In this tutorial, we cover multi-task learning with fastai, specifically, we train a video distortion detection model.

We train our model on a small subset of VSQuaD dataset [1], which consists of 1332 surveillance videos with 9 types of distortions and 36 reference videos without any distortions. Each video is 10 second long. We split each video into 1 second long clips and sample 5 frames from each clip.

The model takes a set of video frames which contains a type of distortion as input and outputs distortion class and severity level. Since the model makes multiple types of predictions for a given data point, it's a multi-task learning problem.

Data

The subset of VSQuaD dataset is hosted on Kaggle. We can download it from Kaggle website or via Kaggle CLI.

Dataset

The dataset is organized by folders for video's frames. Each folder has 10 video frames in jpeg format. The size of a frame is 480x270. The folder name contain scene, distortion class and severity level labels. There are 5 frames in 1 second video clip. Hence, we'll split the video frames per second and perform classification for each clip. We split the dataset into train and validation splits by strafying on video label. To prevent data leakage, the split is performed before videos are splitted into clips. In other words, all frames of a video are only in either of train and validation sets. Then, we create a dataframe where each row corresponds to a second long video clip and its labels.

There are 5 distortion types in this subset of VSQuaD dataset and 4 severity levels. The reference videos, i.e. the videos with no distortion, has D0 label for distortion and S0 label for severity. We'll remove reference videos from the dataset as they're almost indistinguisable from severity 1 level distortions. Hence, there are 5 distortion classes and 4 severity classes to be predicted by the model. Since each video has only one type of distortion, this is a single-label multi-class classification problem.

Size of train set:	 1760
Size of validation set:	 440

Distortion types:

(#6) ['defocus-blur','gaussian-white-noise','smoke','uneven-illumination','haze','rain']

Severity levels:

(#4) ['S1','S2','S3','S4']

Dataloaders

Since the model input is video frames, we will create an ImageTuple type and ImageTupleBlock, similar to this fastai tutorial).

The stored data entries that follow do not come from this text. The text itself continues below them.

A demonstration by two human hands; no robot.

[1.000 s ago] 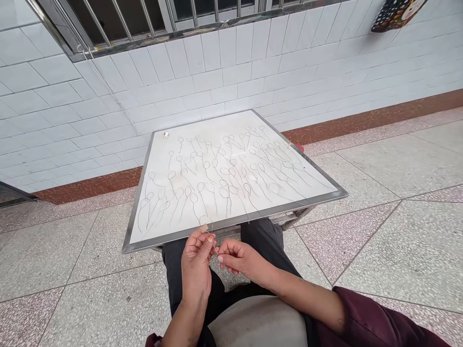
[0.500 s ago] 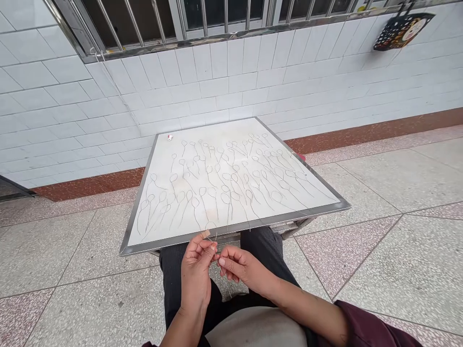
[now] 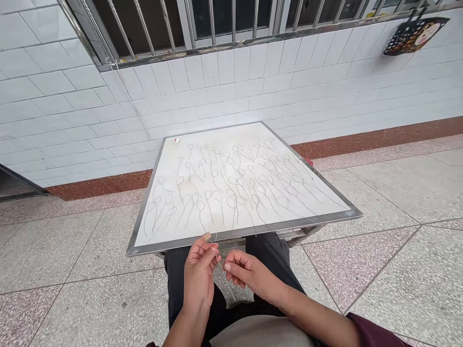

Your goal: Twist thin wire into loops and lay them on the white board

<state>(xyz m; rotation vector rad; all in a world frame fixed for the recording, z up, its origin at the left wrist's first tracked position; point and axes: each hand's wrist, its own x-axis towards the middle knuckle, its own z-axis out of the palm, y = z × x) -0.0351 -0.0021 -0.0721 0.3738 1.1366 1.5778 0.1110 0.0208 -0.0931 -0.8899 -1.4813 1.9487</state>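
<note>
My left hand (image 3: 200,270) pinches a thin pale strand (image 3: 224,279), a wire or cord, just in front of the table's near edge. A small loop of the strand shows above the fingers, and its tail slants down past my right hand. Tan tape wraps the tip of my left index finger. My right hand (image 3: 244,272) is closed, thumb against curled fingers, right beside the tail; whether it grips anything is hidden. Many similar looped strands (image 3: 201,207), each a ring with a long tail, lie spread over the white tabletop (image 3: 231,134).
A metal frame (image 3: 159,246) edges the table, which stands by a white tiled wall (image 3: 217,103). A tiny white and red item (image 3: 177,141) sits at the far left corner. A dotted bag (image 3: 412,37) hangs right of the barred window. My legs are under the near edge.
My right hand has moved slightly right, away from my left. The loop above my left fingers looks smaller, and the tail now hangs visibly between the hands. The view has shifted a little.
</note>
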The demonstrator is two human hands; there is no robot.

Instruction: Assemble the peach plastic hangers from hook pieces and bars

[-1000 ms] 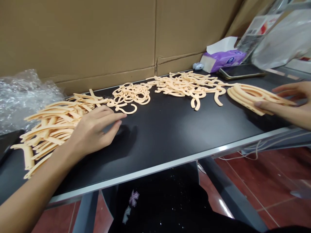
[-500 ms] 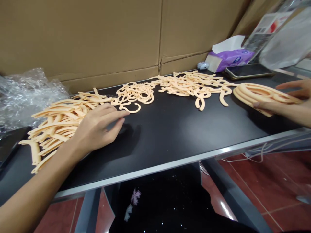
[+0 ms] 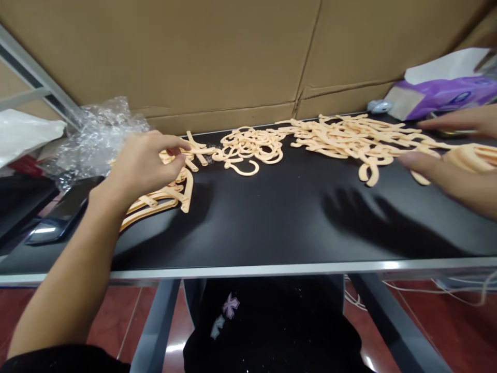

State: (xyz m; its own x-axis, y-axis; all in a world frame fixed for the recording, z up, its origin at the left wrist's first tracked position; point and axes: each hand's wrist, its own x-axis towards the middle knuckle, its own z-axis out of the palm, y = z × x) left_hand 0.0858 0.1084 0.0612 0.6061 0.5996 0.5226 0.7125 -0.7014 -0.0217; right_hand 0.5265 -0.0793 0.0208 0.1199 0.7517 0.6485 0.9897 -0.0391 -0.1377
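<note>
My left hand (image 3: 145, 163) hovers over a pile of long, curved peach plastic hanger arms (image 3: 157, 199) at the left. Its thumb and forefinger are apart, and no piece shows between them; the other fingers are partly hidden. At the right edge is my right hand (image 3: 462, 160), smeared by motion, with fingers and thumb spread and nothing in the gap. Beyond its thumb lies a stack of peach hanger pieces (image 3: 471, 155), partly cut off by the frame. Peach hanger hooks (image 3: 252, 145) form a small heap in the middle. Right of them spreads a heap of wavy peach pieces (image 3: 345, 137).
The black table (image 3: 256, 223) has a metal front edge. Cardboard (image 3: 202, 57) stands along its back. At the left are crumpled clear plastic wrap (image 3: 97, 129) and a dark phone-like slab (image 3: 64, 212). A purple tissue pack (image 3: 446, 96) sits at the back right.
My right hand has come off the stack of hanger pieces, fingers spread. My left hand has risen from beside the hooks to above the hanger-arm pile. The view has swung left.
</note>
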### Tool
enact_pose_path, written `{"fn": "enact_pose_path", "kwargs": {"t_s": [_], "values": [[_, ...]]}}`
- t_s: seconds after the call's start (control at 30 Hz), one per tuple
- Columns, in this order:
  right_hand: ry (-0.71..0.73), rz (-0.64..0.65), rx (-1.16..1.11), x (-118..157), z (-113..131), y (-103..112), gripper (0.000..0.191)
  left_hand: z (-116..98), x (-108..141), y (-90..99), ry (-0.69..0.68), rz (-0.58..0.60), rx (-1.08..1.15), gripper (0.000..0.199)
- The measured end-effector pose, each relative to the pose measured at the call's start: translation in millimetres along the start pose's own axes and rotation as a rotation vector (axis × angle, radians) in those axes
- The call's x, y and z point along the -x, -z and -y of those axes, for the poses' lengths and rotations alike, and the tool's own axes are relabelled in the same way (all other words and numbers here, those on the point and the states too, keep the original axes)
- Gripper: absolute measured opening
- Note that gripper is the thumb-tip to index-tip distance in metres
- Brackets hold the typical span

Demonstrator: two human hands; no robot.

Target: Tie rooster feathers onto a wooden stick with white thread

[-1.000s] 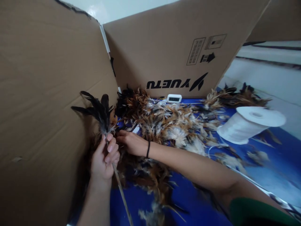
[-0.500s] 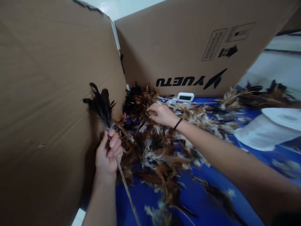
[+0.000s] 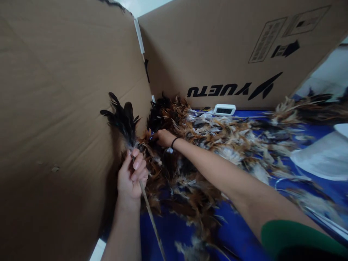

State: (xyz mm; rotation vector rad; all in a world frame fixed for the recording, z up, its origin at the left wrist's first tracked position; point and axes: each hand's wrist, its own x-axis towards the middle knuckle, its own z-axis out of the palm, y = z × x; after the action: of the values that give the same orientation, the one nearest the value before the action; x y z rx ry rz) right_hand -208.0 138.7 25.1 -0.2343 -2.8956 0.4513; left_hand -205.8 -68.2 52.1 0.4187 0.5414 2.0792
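My left hand (image 3: 133,174) is closed round a thin wooden stick (image 3: 152,223) with a tuft of black feathers (image 3: 123,121) at its top end, like a small feather duster. The stick slants down toward the bottom of the view. Reaching across from the right, my right hand (image 3: 164,138) has its fingers bent together at the left part of a loose pile of brown and black feathers (image 3: 187,195). Its fingertips are partly hidden, and I cannot make out what is between them. A black band (image 3: 174,142) circles that wrist.
Cardboard panels stand at the left (image 3: 62,108) and back (image 3: 217,47). A small white digital display (image 3: 224,110) is by the back panel. Pale and brown feathers (image 3: 231,134) spread over the blue table surface (image 3: 231,224). At the right lies a white spool (image 3: 320,156).
My right hand has moved left and slightly down, from the dark feathers at the back to those nearer my left hand. My left hand still grips the feathered stick. The view has shifted slightly.
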Motion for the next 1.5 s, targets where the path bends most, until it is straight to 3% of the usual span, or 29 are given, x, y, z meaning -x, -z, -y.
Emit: {"fn": "enact_pose_path", "kwargs": {"t_s": [0.2, 0.33, 0.43, 0.53, 0.67, 0.83, 0.93, 1.07, 1.27, 1.37, 1.5], "values": [[-0.076, -0.064, 0.068, 40, -26, 75, 0.029, 3, 0, 2.4, 0.015, 0.039, 0.032, 0.032], [-0.268, -0.042, 0.264, 71, -51, 101, 0.028, 5, -2, 3.8, 0.032, 0.055, 0.022, 0.035], [-0.323, -0.06, 0.347, 85, -60, 101, 0.037, 6, -4, 5.1, 0.044, 0.05, 0.014, 0.033], [-0.181, -0.114, 0.36, 87, -55, 91, 0.043, 8, -6, 7.0, 0.049, 0.036, 0.011, 0.034], [0.006, -0.037, 0.407, 72, -44, 70, 0.031, 10, -8, 9.2, 0.06, 0.006, 0.001, 0.036], [-0.005, 0.019, 0.491, 48, -45, 39, 0.025, 13, -10, 11.0, 0.092, -0.023, 0.0, 0.037], [-0.015, 0.023, 0.518, 43, -47, 33, 0.022, 14, -11, 11.7, 0.094, -0.043, 0.003, 0.037], [0.023, -0.035, 0.53, 51, -43, 52, 0.023, 15, -13, 10.4, 0.111, -0.09, -0.001, 0.036], [0.113, -0.294, 0.553, 79, -30, 103, 0.024, 20, -14, 7.3, 0.147, -0.174, -0.039, 0.035], [0.166, -0.328, 0.466, 90, -17, 120, 0.025, 24, -14, 6.8, 0.161, -0.186, -0.082, 0.029], [0.329, -0.278, 0.244, 94, 7, 127, 0.029, 31, -15, 6.2, 0.171, -0.186, -0.155, 0.022]]}}
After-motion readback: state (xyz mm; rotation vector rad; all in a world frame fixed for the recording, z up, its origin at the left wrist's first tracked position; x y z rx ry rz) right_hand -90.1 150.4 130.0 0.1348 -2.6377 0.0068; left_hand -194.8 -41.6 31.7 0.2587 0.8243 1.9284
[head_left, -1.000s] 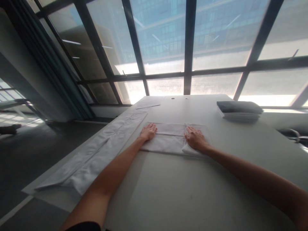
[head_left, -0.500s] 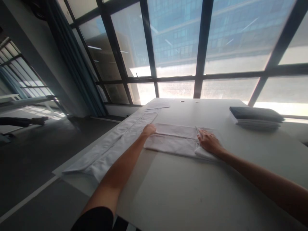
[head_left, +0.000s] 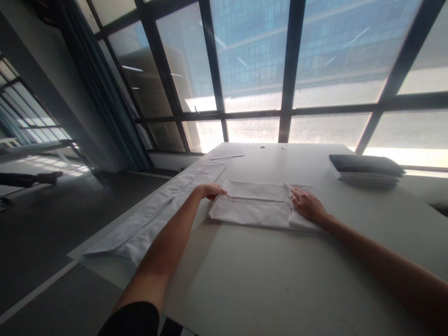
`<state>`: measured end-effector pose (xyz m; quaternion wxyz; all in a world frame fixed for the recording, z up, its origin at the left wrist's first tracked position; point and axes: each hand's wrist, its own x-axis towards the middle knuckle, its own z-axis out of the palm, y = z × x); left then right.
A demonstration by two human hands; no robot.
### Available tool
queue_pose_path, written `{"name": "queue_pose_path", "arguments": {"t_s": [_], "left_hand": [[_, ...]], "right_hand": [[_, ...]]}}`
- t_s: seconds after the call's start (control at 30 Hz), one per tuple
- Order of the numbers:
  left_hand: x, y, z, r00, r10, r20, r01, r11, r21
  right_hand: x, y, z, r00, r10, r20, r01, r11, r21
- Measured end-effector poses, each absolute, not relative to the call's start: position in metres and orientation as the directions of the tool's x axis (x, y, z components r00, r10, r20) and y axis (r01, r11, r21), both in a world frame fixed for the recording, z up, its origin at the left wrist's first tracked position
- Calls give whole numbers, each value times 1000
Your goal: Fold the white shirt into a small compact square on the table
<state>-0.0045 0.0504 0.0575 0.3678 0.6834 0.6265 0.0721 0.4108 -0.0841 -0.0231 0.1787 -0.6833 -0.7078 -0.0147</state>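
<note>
A folded white cloth [head_left: 254,212] lies across the middle of the white table, with a crease running along its length. At its left end, my left hand [head_left: 210,190] pinches the edge between thumb and fingers, and that end is slightly raised. My right hand [head_left: 308,204] rests flat on the cloth's right end, fingers stretched over a folded-over flap. Whether the cloth is a garment I cannot tell. Further left, a longer wrinkled white cloth [head_left: 154,219] is spread along the table's left edge.
A stack of folded cloths [head_left: 367,170], dark on top and white below, sits at the back right of the table [head_left: 266,275]. Large windows [head_left: 252,56] stand behind. On the far left, part of another person's leg [head_left: 21,179] shows near a second table.
My left hand has shifted left and now grips the cloth's left edge from the side, lifting it a little. My right hand stays pressed on the right end. The view has shifted slightly.
</note>
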Motion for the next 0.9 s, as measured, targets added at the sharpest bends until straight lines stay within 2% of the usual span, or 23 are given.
{"name": "queue_pose_path", "arguments": {"t_s": [0.1, 0.17, 0.33, 0.47, 0.7, 0.8, 0.9], "left_hand": [[-7, 49, 60, 264, 858, -441, 746, 109, 657], [-7, 50, 61, 279, 852, -443, 699, 136, 702], [5, 46, 69, 334, 861, -383, 584, 130, 801], [26, 34, 83, 388, 884, -262, 484, 46, 874], [95, 22, 96, 400, 915, -52, 502, -171, 848], [133, 17, 86, 395, 918, -42, 554, -202, 807], [168, 9, 69, 448, 892, -58, 526, -210, 824]], "right_hand": [[409, -85, -20, 5, 962, 273, 971, 60, -229], [408, -87, -17, 7, 961, 276, 969, 62, -238], [405, -89, -14, 10, 957, 289, 968, 63, -242], [405, -89, -15, 11, 956, 292, 966, 65, -250], [405, -89, -16, 1, 948, 320, 961, 87, -262], [406, -87, -18, 2, 947, 320, 959, 89, -270], [407, -85, -20, 4, 944, 330, 955, 94, -282]]}}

from fastai.vision.all import *
from fastcore.basics import fastuple

class ImageTuple(fastuple):
    @classmethod
    def create(cls, fns):
        return cls(tuple(PILImage.create(fn) for fn in fns))

    def show(self, ctx=None, **kwargs):
        t1 = self[0]
        if isinstance(t1, PILImage):
            return self._show_pil(ctx, **kwargs)
        elif isinstance(t1, Tensor):
            return self._show_tensor(ctx, **kwargs)
        else:
            return ctx

    def _show_pil(self, ctx, **kwargs):
        t1 = np.asarray(self[0])
        line = np.zeros((t1.shape[0], 10, t1.shape[2]), dtype=np.uint8)
        img = PILImage.create(np.concatenate([x for img in self for x in (np.asarray(img), line)][:-1], axis=1))
        return show_image(img, ctx=ctx, **kwargs)

    def _show_tensor(self, ctx, **kwargs):
        t1 = self[0]
        line = t1.new_zeros(t1.shape[0], t1.shape[1], 10)
        return show_image(torch.cat([x for img in self for x in (img, line)][:-1], dim=2), ctx=ctx, **kwargs)

    @property
    def shape(self):
        t1 = self[0]
        if isinstance(t1, Tensor):
            return t1.shape
        if isinstance(t1, PILImage):
            return np.array(t1).shape
        return t1.shape

def ImageTupleBlock():
    return TransformBlock(type_tfms=ImageTuple.create, batch_tfms=IntToFloatTensor)

import random

BS = 16

db = DataBlock(
    blocks=(ImageTupleBlock, CategoryBlock, CategoryBlock),
    splitter=ColSplitter('is_valid'),
    get_x=ColReader('frame_paths'),
    get_y=[ColReader('distortion'), ColReader('severity')],
    batch_tfms=[
        Normalize.from_stats(*imagenet_stats)
    ],
    n_inp=1
)
dls = db.dataloaders(df, bs=BS)

Here are frames for a few video clips.

Training

We use a simple CNN to classify distortion and severity level of frames. The model uses a pretrained ResNet18 model as backbone and has a classification head outputs logits per distortion and severity level. Since there are multiple images fed into the model, it averages logits over all frames.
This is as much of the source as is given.